逃げ道を探すには遅すぎた

シャノンはそう言った後、トイレのある方へ走って行ってしまった。顔色があんまりよくなかったし、飲み物でも貰っておこうかな。

ジュースの入ったグラスを貰って壁際に。……こうして見ると本当に眩しい世界だ。みんな上品で宝石のアクセサリーを身に付けて、ここにいるのはみんな貴族なんだな……。シャノン、早く帰って来て……。

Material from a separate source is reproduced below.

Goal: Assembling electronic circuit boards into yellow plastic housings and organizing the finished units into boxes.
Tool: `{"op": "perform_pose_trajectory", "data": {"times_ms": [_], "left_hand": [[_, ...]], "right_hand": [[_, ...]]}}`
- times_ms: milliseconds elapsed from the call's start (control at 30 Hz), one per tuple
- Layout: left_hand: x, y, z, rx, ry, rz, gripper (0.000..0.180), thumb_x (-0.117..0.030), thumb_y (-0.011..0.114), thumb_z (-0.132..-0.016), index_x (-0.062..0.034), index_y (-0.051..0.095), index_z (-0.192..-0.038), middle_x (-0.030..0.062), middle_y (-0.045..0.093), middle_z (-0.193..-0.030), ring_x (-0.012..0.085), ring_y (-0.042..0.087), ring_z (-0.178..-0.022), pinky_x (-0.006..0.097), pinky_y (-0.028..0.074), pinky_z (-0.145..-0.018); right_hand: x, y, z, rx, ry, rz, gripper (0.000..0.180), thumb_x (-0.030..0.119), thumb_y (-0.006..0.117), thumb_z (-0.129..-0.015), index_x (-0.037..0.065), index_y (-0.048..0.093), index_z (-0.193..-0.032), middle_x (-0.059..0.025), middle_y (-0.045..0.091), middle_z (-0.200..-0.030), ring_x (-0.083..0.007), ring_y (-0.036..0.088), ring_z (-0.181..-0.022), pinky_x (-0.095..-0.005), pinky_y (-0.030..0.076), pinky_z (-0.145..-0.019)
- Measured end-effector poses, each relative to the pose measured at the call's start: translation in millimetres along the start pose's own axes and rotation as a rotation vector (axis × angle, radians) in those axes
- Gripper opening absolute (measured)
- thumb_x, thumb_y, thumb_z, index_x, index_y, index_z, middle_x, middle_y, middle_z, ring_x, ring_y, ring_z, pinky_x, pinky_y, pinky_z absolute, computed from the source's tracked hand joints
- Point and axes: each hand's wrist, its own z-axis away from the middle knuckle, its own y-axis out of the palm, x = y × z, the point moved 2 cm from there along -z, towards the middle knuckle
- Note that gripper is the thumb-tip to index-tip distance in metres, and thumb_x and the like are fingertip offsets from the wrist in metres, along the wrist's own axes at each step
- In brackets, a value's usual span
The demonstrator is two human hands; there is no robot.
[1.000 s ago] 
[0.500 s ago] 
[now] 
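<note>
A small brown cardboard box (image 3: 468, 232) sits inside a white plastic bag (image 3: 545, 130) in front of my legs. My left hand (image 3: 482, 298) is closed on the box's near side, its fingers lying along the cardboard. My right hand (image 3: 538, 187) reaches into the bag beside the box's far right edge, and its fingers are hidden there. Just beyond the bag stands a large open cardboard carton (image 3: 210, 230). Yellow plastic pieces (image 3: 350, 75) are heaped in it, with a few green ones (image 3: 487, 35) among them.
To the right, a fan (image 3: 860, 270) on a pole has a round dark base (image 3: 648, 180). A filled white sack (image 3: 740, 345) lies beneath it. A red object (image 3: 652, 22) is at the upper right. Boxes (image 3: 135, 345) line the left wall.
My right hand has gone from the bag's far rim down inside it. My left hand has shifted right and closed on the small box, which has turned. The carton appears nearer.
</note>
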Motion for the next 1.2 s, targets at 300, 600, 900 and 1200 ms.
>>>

とりあえずジュースを飲む。さっぱりしていておいしい。これはグレープフルーツのジュースだ。もう一口飲む。ジュースを飲んでいると、貴族のご令嬢の会話が聞こえてきた。

「そういえば、さっきメレディス家の馬車をお見かけしましてよ」

「まあ!ということは、今夜こちらにウィリアム様がお越しになるのかしら?」

「ぜひウィリアム様と踊りたいわ〜」

ウィリアム・メレディスってあのウィリアム?胸が高鳴る。大人になったウィリアムはどんな人になっているんだろう。

(でも、ウィリアムは私のことなんて忘れてるよね)

しばらくすると音楽が鳴り始めた。貴族の人たちが次々と踊り出す。シャノン、早く帰って来て〜!